→ PROBLEM REQUIREMENTS
Only one portion of the data is to be written out: from the line bearing "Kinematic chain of" through the line bearing "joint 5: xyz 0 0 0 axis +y". Write it exactly as it appears.

→ DATA BLOCK
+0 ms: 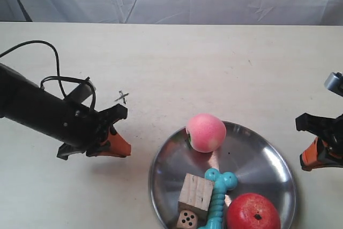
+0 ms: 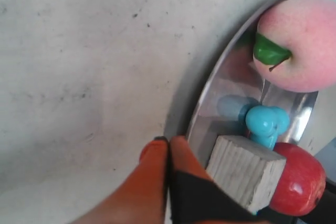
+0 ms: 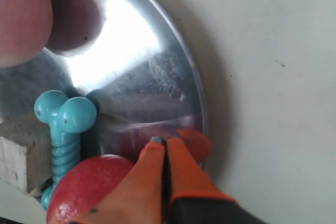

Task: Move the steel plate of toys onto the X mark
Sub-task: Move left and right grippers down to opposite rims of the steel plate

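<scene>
Heads up: both claws are pressed together, pinching nothing. Your loaded steel plate (image 1: 252, 154) sits near-right, between the left gripper (image 2: 168, 142) and the right gripper (image 3: 165, 142). The X mark (image 1: 122, 97) lies far-left of the plate, closest to the left gripper.

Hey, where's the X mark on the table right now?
In the exterior view, the X mark is left of centre on the table, up-left of the steel plate and close above the arm at the exterior view's left.
</scene>
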`<action>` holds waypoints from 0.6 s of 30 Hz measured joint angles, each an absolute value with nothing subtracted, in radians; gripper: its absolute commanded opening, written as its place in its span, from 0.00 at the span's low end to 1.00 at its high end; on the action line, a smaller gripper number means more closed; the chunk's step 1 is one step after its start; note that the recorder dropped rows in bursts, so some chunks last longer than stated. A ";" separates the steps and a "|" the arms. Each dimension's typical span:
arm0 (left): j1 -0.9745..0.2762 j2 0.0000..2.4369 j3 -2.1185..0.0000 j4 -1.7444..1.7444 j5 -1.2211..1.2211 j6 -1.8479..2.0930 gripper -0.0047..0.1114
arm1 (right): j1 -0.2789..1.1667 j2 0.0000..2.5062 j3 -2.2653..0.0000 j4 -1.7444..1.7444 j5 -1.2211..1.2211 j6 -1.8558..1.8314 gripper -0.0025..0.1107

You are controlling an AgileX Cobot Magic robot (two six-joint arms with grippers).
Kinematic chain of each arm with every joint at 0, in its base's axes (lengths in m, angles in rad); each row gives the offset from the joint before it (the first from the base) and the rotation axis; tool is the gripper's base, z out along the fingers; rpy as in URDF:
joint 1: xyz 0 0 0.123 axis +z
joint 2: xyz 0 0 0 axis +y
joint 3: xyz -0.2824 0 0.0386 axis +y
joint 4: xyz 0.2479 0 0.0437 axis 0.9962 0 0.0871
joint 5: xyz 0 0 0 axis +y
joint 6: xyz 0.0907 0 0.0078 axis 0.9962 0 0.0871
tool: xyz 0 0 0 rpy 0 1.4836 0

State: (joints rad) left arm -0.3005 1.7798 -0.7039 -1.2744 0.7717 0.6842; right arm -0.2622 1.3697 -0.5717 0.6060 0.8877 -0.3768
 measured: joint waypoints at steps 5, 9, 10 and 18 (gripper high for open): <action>-0.301 1.820 -0.704 -1.328 0.825 0.789 0.34 | -0.263 1.400 -0.572 0.606 0.875 -0.381 0.14; -0.301 1.834 -0.704 -1.356 0.825 0.810 0.41 | -0.263 1.412 -0.564 0.606 0.835 -0.404 0.38; -0.301 1.839 -0.704 -1.359 0.823 0.812 0.41 | -0.263 1.416 -0.557 0.606 0.820 -0.407 0.42; -0.357 1.917 -0.706 -1.381 0.823 0.817 0.41 | -0.263 1.480 -0.538 0.606 0.791 -0.411 0.45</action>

→ OUTPUT BELOW
Kinematic chain of each arm with every joint at 0, in its base's axes (lengths in m, angles in rad); each row gives the offset from the joint before it (the first from the base) and the rotation axis; tool is the gripper's base, z out along the fingers; rpy as in URDF:
joint 1: xyz 0 0 0.123 axis +z
joint 2: xyz 0 0 0 axis +y
joint 3: xyz -0.2824 0 0.0386 axis +y
joint 4: xyz 0.2479 0 0.0437 axis 0.9962 0 0.0871
joint 5: xyz 0 0 0 axis +y

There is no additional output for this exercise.